Clinical preventive services for behavioral disorders usually start with the primary care provider taking 30 seconds to 2 minutes to screen for depression and the various substance-use topics.

This screening is followed by a diagnostic interview and counseling for those showing evidence of high-risk or early-stage behavioral illness. Then, either the primary care provider or a specialized mental health professional provides follow-up management. These interventions require skill, consistency, and special training of the primary care providers as well as the capacity of the health care delivery system to connect selected patients with specialized mental health professionals. There is little value to such screening procedures if the health care delivery system lacks the means to follow up with definitive diagnoses and management. Some health care systems opt for increased training of primary care practitioners to reduce reliance on mental health professionals.

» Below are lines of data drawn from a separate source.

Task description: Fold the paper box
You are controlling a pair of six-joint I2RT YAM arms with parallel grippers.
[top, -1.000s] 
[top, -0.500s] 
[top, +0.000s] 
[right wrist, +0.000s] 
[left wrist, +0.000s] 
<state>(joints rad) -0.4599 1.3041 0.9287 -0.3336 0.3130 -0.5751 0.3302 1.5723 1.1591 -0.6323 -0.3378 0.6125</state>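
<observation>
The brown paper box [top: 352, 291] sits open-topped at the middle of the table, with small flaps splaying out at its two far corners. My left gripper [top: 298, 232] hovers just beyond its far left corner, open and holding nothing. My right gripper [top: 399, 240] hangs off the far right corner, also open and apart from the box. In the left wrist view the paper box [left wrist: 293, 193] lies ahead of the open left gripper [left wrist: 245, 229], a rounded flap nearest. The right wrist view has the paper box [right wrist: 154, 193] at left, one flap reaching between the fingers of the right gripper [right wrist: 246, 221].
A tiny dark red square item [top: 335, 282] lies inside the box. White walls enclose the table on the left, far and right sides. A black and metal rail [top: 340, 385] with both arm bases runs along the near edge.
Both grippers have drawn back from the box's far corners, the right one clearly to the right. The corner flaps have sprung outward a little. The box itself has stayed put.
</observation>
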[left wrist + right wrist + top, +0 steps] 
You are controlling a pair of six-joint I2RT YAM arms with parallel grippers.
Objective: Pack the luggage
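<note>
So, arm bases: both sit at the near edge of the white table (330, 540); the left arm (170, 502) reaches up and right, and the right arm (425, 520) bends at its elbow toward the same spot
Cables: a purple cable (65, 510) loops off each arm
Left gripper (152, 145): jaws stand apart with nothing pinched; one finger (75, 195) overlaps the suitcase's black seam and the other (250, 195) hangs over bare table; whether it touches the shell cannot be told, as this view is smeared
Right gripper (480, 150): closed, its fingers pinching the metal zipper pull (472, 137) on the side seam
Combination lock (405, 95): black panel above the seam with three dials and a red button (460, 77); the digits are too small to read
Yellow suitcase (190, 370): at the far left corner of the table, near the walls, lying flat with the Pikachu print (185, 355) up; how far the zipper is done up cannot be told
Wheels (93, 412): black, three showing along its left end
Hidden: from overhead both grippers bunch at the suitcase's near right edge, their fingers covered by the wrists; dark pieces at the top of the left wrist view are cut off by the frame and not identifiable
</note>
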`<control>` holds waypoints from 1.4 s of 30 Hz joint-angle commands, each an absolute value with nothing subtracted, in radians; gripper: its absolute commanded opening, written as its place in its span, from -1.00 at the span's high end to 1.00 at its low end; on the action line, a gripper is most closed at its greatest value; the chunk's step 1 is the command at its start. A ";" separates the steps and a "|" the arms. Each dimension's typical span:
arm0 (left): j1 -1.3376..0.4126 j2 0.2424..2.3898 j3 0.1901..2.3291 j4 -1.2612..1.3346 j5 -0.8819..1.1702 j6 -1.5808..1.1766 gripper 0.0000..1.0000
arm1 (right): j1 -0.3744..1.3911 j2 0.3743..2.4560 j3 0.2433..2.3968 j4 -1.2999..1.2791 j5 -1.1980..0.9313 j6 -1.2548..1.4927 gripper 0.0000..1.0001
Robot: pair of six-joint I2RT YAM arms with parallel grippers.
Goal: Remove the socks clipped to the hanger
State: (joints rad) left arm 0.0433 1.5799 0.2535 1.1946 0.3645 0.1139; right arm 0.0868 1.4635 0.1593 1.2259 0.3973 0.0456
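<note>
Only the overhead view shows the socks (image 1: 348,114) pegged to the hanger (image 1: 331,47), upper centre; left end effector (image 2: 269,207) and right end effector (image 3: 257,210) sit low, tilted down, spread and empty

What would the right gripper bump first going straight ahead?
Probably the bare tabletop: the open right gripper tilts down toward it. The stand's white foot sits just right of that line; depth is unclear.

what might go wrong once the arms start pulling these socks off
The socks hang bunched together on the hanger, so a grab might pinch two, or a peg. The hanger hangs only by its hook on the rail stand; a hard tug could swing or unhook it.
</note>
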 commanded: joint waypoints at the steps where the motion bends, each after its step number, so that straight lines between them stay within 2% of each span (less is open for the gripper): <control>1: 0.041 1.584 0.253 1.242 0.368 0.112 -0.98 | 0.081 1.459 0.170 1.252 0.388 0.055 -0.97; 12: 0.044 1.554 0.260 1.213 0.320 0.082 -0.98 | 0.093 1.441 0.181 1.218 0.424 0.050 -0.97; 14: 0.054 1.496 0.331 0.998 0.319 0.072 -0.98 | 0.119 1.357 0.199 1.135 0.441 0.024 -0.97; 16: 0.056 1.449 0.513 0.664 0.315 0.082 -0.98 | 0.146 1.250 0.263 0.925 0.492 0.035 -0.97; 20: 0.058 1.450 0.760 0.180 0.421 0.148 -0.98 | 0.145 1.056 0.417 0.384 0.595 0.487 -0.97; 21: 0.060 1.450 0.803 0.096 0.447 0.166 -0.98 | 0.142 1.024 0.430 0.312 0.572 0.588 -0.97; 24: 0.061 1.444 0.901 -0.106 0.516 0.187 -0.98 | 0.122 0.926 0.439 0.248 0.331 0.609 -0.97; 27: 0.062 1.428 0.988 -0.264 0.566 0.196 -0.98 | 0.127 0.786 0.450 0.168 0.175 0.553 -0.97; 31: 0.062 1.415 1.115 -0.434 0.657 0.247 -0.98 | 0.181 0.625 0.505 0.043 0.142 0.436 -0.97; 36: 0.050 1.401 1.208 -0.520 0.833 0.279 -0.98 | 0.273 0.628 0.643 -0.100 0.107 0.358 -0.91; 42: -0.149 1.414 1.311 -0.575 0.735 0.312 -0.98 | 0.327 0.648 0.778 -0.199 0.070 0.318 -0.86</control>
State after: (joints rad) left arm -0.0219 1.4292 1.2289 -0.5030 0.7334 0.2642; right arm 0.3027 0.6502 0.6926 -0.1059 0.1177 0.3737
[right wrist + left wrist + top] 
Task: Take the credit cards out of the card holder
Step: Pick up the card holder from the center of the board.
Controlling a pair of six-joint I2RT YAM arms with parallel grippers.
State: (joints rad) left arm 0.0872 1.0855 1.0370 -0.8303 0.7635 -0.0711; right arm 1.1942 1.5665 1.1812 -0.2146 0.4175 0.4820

  • Most clinical preventive services require the same infrastructure elements as those commonly used for quality assurance, accreditation, and in some States, licensure and Medicaid reimbursement:
  • Policies and procedures, with committee oversight and annual review
  • Provider training
  • Patient outreach and communications
  • Data systems—often including dummy billing codes (codes for services that are not individually reimbursed), chart review, and/or limited patient and provider surveys

These preventive services differ from those usually classified as “disease management” or “demand management” in that patients needing these preventive services usually are identified through clinical screening, not through review of the claims database.